On Fri, Jul 4, 2014 at 2:37 PM, Alp Toker <alp at nuanti.com> wrote:
>
> On 02/07/2014 18:16, Alp Toker wrote:
>>
>>
>> On 01/07/2014 00:24, Alp Toker wrote:
>>>
>>>
>>> On 27/06/2014 10:06, Yaron Keren wrote:
>>>>
>>>> The LLVM ADTs has several common "themes" or  preferences
>>>>
>>>> 1) Efficient by default, efforts to avoid or minimize heap allocation -
>>>> even at the cost of making debugging harder: pointers are not pointers but
>>>> packed with bits or shared with other pointers, thus not the correct type,
>>>> StringRef are not null terminated, etc. (We  have visualizers to help.)
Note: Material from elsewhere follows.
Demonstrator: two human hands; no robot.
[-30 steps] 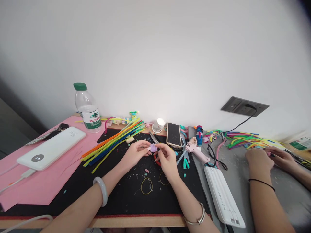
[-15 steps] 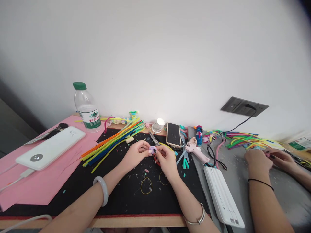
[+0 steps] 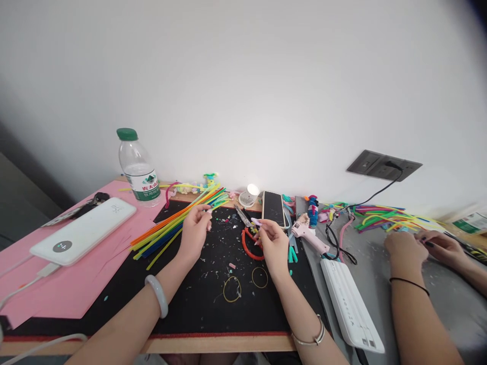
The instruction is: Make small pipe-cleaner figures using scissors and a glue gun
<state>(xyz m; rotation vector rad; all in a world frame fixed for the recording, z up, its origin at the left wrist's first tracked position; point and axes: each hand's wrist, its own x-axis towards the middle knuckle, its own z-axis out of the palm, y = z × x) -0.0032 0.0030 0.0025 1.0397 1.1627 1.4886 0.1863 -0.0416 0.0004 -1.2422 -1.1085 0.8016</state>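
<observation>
My right hand [image 3: 274, 246] pinches a small lilac piece [image 3: 256, 221] between thumb and fingertips, just above the red-handled scissors [image 3: 244, 249] on the black mat. My left hand [image 3: 195, 230] is held apart from it, beside the bundle of coloured pipe cleaners [image 3: 160, 237]. Its thumb and fingers are closed together, with something whitish at the tips that is too small to name. Two thin rubber bands [image 3: 232, 289] and many tiny scraps lie on the black mat [image 3: 190, 309] between my forearms.
A water bottle [image 3: 141, 177] and a white power bank [image 3: 83, 230] stand left on pink paper [image 3: 83, 289]. A paper cup [image 3: 249, 196], phone [image 3: 273, 207] and pink glue gun [image 3: 309, 235] lie behind and right. At far right, another person's hands [image 3: 407, 251] work near more pipe cleaners.
My hands have moved apart. The left went left and up toward the pipe cleaners; the right moved slightly right with the lilac piece, uncovering more of the scissors' handles.
</observation>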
>>>> 2) Easy to use by default, compatible with the STL containers, simply
>>>> work.
>>>> 3) Open to "advanced" customization of 1) and 2) via template arguments
>>>> if required.
>>>>
>>>> Wether these features should be introduced in additional
>>>> raw_string_ostream functionality or a new string_ostream may be the result
>>>> of what's technically possible such that it
>>>>
>>>> 1) Uses a non-heap container (SmallString) by default.
>>>> 2) Is able to use other containers (std::string?) for clients who
>>>> provide it.
>>>> 3) Easy to use = standard string/ostream semantics where possible.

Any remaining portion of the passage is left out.